§ **Data extracts**:
◇ ◇ ◇ ◇ ◇ ◇ ◇
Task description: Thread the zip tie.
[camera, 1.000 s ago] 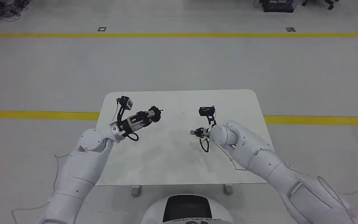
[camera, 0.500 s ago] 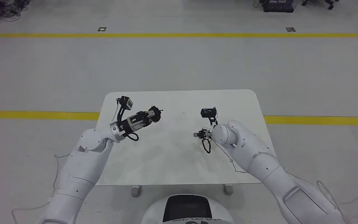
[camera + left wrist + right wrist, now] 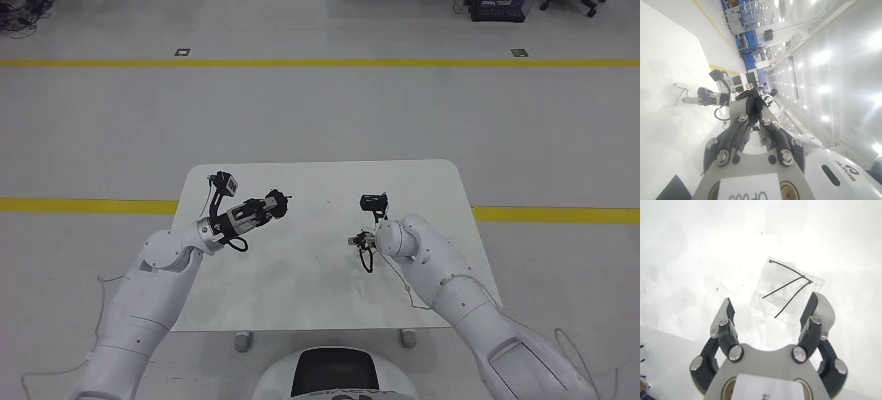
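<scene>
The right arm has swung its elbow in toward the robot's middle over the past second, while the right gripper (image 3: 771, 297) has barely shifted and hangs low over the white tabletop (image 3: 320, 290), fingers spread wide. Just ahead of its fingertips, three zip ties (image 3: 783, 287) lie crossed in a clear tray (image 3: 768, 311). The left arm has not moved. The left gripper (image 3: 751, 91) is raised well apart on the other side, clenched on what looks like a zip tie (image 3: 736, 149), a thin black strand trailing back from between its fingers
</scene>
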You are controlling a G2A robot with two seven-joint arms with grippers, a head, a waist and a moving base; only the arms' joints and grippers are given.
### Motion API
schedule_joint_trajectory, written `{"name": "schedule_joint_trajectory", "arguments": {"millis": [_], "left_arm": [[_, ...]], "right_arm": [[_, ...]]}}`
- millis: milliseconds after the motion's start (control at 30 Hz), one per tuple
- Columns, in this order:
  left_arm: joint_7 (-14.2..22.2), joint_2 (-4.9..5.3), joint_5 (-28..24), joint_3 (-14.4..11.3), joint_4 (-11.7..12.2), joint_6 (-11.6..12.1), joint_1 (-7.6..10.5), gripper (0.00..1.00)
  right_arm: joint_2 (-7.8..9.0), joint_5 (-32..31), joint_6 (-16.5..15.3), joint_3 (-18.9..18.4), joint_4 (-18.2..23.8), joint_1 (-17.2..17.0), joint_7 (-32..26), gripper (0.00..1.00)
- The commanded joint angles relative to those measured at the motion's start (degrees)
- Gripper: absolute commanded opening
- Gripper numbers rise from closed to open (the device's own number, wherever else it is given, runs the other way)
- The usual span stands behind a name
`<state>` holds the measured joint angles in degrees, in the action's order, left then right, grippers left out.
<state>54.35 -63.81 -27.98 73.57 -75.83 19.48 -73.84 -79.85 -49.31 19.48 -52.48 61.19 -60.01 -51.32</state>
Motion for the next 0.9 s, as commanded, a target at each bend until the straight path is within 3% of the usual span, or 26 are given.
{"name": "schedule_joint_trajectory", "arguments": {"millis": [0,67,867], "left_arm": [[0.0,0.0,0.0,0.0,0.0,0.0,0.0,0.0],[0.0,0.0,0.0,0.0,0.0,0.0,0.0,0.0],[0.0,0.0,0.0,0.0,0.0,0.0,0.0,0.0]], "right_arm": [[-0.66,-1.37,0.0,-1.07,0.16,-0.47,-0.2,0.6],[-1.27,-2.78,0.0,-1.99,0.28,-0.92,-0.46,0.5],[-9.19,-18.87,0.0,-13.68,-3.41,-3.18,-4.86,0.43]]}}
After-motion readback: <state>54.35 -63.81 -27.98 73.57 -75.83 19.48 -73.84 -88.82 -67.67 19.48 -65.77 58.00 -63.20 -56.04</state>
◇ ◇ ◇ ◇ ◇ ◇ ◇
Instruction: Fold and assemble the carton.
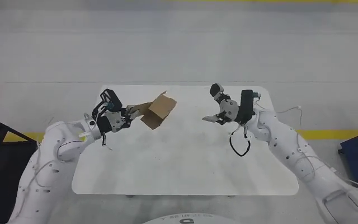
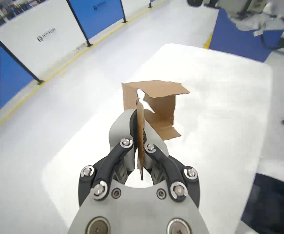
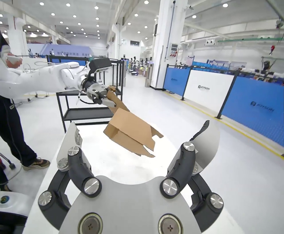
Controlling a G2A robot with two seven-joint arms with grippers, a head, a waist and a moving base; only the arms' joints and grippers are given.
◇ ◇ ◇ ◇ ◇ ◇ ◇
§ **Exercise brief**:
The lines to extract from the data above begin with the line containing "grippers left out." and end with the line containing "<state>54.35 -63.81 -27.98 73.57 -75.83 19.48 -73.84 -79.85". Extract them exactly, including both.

§ **Solution for this problem**:
`<state>` holds the measured joint angles in degrees, in the action's order, left then right, grippers left out.
<state>54.35 -63.81 -27.98 73.57 -75.83 19.48 -73.84 -79.85 -49.31 19.48 -52.48 61.19 -60.01 -51.32</state>

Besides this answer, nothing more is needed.